Try sketching a daisy and I bet you will be too absorbed in sketching to think or worry about anything else. And as for your daisy, after you’ve carefully sketched it, you’ll see it in a new way. You’ll have formed your own little connection with it, you may appreciate it more. You may even think twice before calling it a weed. Sketching connects us with nature.
What stops people from sketching?
Lack of confidence. Most of us are absolutely convinced we can’t draw well, and most of believe that you have to have a talent that you were born with versus thinking it’s a skill you can develop. Secondly, we haven’t got time. We’re far too busy in our modern stressful lives to fit around sketching daisies. We’re far too busy spending two, three hours every day checking our phones! And finally, many of us just aren’t into nature these days. It’s much easier to avoid a nature-based activity, like sketching, when you feel a bit self-conscious about a lack of outdoorsy knowledge or experience.
Try sketching a daisy and I bet you will be too absorbed in sketching to think or worry about anything else.
How do we get over these barriers?
These barriers lie in our heads, not our hands. A sketch doesn’t have to look good to be worthwhile. Anyone who can pick up a pencil can sketch nature. It’s the process of sketching, not the quality of the picture you produce that matters. And it needn’t take long. Most of my sketches take less than 10 minutes. Obviously, it takes time to improve, but the benefits for your wellbeing are immediate.
How do you now encourage people to pick up a pencil?

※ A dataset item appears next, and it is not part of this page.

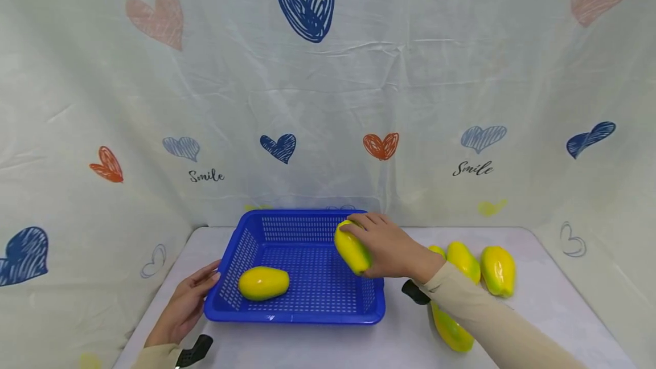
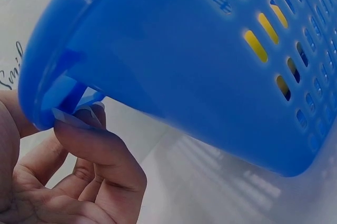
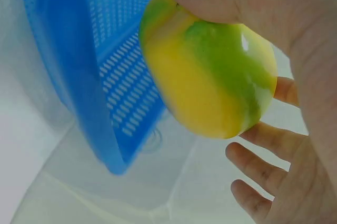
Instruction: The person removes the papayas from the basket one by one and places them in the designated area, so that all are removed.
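Note:
My right hand [image 1: 392,246] grips a yellow papaya [image 1: 352,249] with green patches, held tilted over the right side of a blue plastic basket [image 1: 294,318]. In the right wrist view the thumb lies across the papaya's [image 3: 210,82] top, while fingers show on its far side. Another papaya [image 1: 263,283] lies inside the basket at the front left. On the left, my left hand [image 1: 187,300] holds the basket's rim. The left wrist view has its curled fingers [image 2: 100,150] at the underside of that rim [image 2: 39,87].
Several more papayas, among them one at the far right [image 1: 498,271] and one nearer the front [image 1: 453,329], lie on the white table [image 1: 287,349]; my right forearm partly covers this group. A pale curtain [image 1: 328,90] printed with hearts hangs behind the table.

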Tool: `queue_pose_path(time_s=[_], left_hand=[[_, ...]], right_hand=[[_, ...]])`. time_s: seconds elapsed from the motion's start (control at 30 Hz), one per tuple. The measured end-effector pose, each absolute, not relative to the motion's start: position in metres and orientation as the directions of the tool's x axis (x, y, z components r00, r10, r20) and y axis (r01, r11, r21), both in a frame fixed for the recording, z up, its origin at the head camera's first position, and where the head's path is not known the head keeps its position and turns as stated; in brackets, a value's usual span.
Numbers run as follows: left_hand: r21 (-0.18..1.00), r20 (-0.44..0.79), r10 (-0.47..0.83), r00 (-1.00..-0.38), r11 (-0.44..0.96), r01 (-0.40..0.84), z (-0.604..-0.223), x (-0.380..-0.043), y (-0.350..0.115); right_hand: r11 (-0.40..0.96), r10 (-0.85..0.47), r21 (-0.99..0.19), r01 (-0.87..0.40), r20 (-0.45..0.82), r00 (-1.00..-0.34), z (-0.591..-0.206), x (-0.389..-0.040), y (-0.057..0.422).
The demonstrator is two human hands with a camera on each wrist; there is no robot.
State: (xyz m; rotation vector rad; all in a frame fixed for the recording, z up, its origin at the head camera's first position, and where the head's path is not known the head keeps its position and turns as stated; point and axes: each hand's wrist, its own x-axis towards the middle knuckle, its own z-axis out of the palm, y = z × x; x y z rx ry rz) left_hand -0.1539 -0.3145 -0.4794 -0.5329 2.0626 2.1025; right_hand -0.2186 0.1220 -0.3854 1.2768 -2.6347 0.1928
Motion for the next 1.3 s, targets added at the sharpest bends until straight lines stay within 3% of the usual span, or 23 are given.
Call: queue_pose_path(time_s=[0.47,0.77,1.3], left_hand=[[0.933,-0.359,-0.140,-0.923,-0.044,-0.357,-0.480,-0.154,-0.316],[0.932,-0.361,-0.140,-0.922,-0.042,-0.359,-0.480,-0.154,-0.314],[0.930,-0.369,-0.132,-0.920,-0.046,-0.366,-0.479,-0.155,-0.315]], right_hand=[[0.699,-0.614,-0.160,-0.697,0.368,-0.699,-0.379,-0.193,0.189],[0.770,-0.503,-0.231,-0.594,0.353,-0.789,-0.391,-0.174,0.227],[0.816,-0.392,-0.302,-0.493,0.338,-0.855,-0.427,-0.150,0.302]])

I was determined to find a way to help more people discover the joys and benefits of sketching nature. So, I investigated all the different sketching disciplines I could find – field sketching, nature journaling, botanical drawing, mindful drawing, urban sketching, there are a lot. They’re all brilliant and valuable sketching genres in their own right. But none of them fully addressed what stops us from picking up a pencil.
I realised we needed a new confidence building approach that focused explicitly on nature, connection and wellbeing. Not to create future artists, but happy, resilient nature lovers. I’ve called this new approach, ‘green sketching’. It’s amazing when someone’s adamant they can’t draw. And then half an hour later, they’re utterly engrossed in sketching a little Hawthorn leaf.
And when children tell me they now see nature in a new way, I realised that perhaps my career change wasn’t so crazy after all. The more you can focus on the process of sketching, and how it makes you feel, the easier it is to let go of a fear of criticism, or indeed a need for praise.
We urgently need to find practical and effective ways to help as many people as possible reconnect with nature.
How will this help us to look after our planet?
Our relationships with nature really are as unique as we are, but we share a moral obligation to improve them. Our health and happiness depends on it. The future of humanity depends on it. We urgently need to find practical and effective ways to help as many people as possible reconnect with nature. And I think green sketching is one of the easiest and most versatile options we have available.
It’s affordable and accessible. It can be done anywhere, and it requires no specialist knowledge, equipment, or supervision. I’m now investigating the huge potential of green sketching as a pathway to nature connection with scientists at the University of Derby.
But maybe we don’t need to wait for another scientific report. Just imagine how quickly our relationship with nature could improve if once a day, we all put down our phone, went outside and sketched nature for 10 minutes.
I’m convinced that when we see nature with fresh eyes we will start to love, appreciate and take care of it again.